0

I have to do the following tasks on a dataset using Apache Spark with Scala as the programming language:

  1. Read the dataset from HDFS. A few sample lines look like this:
deviceid,bytes,eventdate
15590657,246620,20150630
14066921,1907,20150621
14066921,1906,20150626
6522013,2349,20150626
6522013,2525,20150613
  1. Group the data by device id. Thus we now have a map of deviceid => (bytes,eventdate)

  2. For each device, sort the set by eventdate. We now have an ordered set of bytes based on eventdate for each device.

  3. Pick the last 30 days of bytes from this ordered set.

  4. Find the moving average of bytes for the last date using a time period of 30.

  5. Find the standard deviation of the bytes for the final date using a time period of 30.

  6. Return two values in the result (mean - kstddev) and (mean + kstddev) [Assume k = 3]

I am using Apache Spark 1.3.0. The actual dataset is wider, and it has to run on a billion rows finally.

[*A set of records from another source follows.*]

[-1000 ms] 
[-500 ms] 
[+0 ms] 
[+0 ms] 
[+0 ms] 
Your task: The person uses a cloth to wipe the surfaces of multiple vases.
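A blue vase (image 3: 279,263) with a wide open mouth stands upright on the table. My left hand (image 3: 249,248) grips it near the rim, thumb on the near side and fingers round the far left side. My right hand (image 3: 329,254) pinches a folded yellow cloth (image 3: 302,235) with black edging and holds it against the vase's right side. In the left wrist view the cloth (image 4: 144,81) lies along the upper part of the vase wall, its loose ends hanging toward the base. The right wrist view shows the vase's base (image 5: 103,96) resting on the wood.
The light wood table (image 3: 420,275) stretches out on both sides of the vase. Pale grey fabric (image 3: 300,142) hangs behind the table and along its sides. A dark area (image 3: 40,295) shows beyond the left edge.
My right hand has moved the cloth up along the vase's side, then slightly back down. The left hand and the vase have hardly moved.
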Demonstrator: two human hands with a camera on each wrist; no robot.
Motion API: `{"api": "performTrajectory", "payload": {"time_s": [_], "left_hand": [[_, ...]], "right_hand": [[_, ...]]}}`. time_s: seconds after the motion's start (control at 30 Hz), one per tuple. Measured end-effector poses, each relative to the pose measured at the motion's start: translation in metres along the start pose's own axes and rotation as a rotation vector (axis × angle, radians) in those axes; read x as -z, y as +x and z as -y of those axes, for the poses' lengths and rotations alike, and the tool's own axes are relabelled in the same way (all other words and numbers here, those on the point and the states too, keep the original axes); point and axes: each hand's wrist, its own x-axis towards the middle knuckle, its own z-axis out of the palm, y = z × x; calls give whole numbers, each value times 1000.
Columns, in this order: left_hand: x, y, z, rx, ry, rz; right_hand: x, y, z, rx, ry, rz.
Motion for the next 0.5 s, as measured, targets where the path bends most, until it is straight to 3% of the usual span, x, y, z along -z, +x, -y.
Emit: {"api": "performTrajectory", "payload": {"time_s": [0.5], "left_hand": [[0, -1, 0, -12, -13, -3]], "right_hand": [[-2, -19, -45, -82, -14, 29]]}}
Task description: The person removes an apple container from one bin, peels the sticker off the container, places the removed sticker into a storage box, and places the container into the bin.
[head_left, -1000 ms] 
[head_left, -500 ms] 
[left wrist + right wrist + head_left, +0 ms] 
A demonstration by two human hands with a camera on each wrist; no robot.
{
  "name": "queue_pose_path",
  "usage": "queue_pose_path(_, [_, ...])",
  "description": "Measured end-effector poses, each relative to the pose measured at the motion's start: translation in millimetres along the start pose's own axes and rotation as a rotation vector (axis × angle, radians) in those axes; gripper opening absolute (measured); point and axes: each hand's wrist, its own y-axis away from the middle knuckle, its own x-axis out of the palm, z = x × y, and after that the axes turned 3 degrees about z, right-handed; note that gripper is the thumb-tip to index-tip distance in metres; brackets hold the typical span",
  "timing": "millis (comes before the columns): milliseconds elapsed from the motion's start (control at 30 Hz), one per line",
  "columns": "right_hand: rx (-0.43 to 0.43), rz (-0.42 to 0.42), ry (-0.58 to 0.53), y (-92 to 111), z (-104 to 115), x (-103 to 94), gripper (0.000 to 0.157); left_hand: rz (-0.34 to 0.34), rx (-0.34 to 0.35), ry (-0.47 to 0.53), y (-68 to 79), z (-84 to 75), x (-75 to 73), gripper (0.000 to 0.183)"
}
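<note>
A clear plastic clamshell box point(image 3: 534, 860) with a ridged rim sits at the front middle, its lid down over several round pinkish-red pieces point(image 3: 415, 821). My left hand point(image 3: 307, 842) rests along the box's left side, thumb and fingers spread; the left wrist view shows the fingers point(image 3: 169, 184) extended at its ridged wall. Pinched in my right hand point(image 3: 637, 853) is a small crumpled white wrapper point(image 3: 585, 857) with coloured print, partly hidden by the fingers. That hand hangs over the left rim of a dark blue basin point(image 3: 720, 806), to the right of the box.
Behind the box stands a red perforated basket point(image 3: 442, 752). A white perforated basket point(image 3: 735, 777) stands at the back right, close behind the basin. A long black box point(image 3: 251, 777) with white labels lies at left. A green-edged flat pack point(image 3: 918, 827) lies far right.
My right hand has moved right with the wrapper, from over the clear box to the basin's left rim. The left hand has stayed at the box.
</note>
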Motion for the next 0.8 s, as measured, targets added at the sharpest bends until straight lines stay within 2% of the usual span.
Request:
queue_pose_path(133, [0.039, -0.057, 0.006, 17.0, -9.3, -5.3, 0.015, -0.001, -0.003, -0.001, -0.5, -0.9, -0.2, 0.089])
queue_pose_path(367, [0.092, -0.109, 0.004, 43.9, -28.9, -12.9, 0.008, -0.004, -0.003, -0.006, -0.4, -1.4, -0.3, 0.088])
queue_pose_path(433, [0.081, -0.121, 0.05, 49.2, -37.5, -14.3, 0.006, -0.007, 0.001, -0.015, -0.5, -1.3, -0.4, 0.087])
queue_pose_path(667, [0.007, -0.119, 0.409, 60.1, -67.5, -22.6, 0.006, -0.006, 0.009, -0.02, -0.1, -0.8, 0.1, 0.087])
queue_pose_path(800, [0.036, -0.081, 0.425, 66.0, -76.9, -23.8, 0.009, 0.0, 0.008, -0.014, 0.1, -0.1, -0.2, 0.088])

Here is the data structure for the dataset.

package com.testing
case class DeviceAggregates (
                        device_id: Integer,
                        bytes: Long,
                        eventdate: Integer
                   ) extends Ordered[DailyDeviceAggregates] {
  def compare(that: DailyDeviceAggregates): Int = {
    eventdate - that.eventdate
  }
}
object DeviceAggregates {
  def parseLogLine(logline: String): DailyDeviceAggregates = {
    val c = logline.split(",")
    DailyDeviceAggregates(c(0).toInt, c(1).toLong, c(2).toInt)
  }
}

The DeviceAnalyzer class looks like this:

package com.testing
import com.testing.DeviceAggregates
import org.apache.spark.{SparkContext, SparkConf}
import scala.util.Sorting

object DeviceAnalyzer {
  def main(args: Array[String]) {
    val sparkConf = new SparkConf().setAppName("Device Statistics Analyzer")
    val sc = new SparkContext(sparkConf)
    val logFile = args(0)
    val deviceAggregateLogs = sc.textFile(logFile).map(DeviceAggregates.parseLogLine).cache()
    val deviceIdsMap = deviceAggregateLogs.groupBy(_.device_id)
    deviceIdsMap.foreach(
         // I am stuck here !!
    })
    sc.stop()
  }
}

But I am stuck with the actual implementation of this algorithm beyond this point.

Anupam Bagchi
  • 59
  • 1
  • 7
  • What's the sample rate? Will the data for one day fit into memory? Unless you have an extremely high sample rate, I don't see why not. So I would suggest just implementing the aggregation in normal scala and write some tests for it to make sure it does what you want. – Rüdiger Klaehn Jul 09 '15 at 07:18
  • 4
    I can't see that you're really stuck yet. the next step is "For each device, sort the set by eventdate.". What's stopping you doing that step? I think you need to show more evidence of attempting this, or it just looks like you want us to write your code – The Archetypal Paul Jul 09 '15 at 07:43
  • You should make the question more focused. I don't need to know every detail of the project to help you. Just ask the specific question you need help with. (Like Paul says.) – Daniel Darabos Jul 09 '15 at 09:56
  • The data for one day will fit in memory now. Ultimately this will run on a big cluster so that can be tackled when the code starts working. Where I am stuck is the Scala syntax. I'll try to get some hints from http://stackoverflow.com/questions/23402303/apache-spark-moving-average and proceed today. – Anupam Bagchi Jul 09 '15 at 14:47

1 Answers1

0

I have a very crude implementation that does the job, but it is not up to the mark. Sorry, I am very new to Scala/Spark, so my questions are quite basic. Here is what I have now:

import com.testing.DailyDeviceAggregates
import org.apache.spark.{SparkContext, SparkConf}
import org.apache.spark.mllib.linalg.Vector
import org.apache.spark.mllib.stat.{MultivariateStatisticalSummary, Statistics}
import org.apache.spark.mllib.linalg.{Vector, Vectors}

import scala.util.Sorting

object DeviceAnalyzer {
  def main(args: Array[String]) {
    val sparkConf = new SparkConf().setAppName("Device Analyzer")
    val sc = new SparkContext(sparkConf)

    val logFile = args(0)

    val deviceAggregateLogs = sc.textFile(logFile).map(DailyDeviceAggregates.parseLogLine).cache()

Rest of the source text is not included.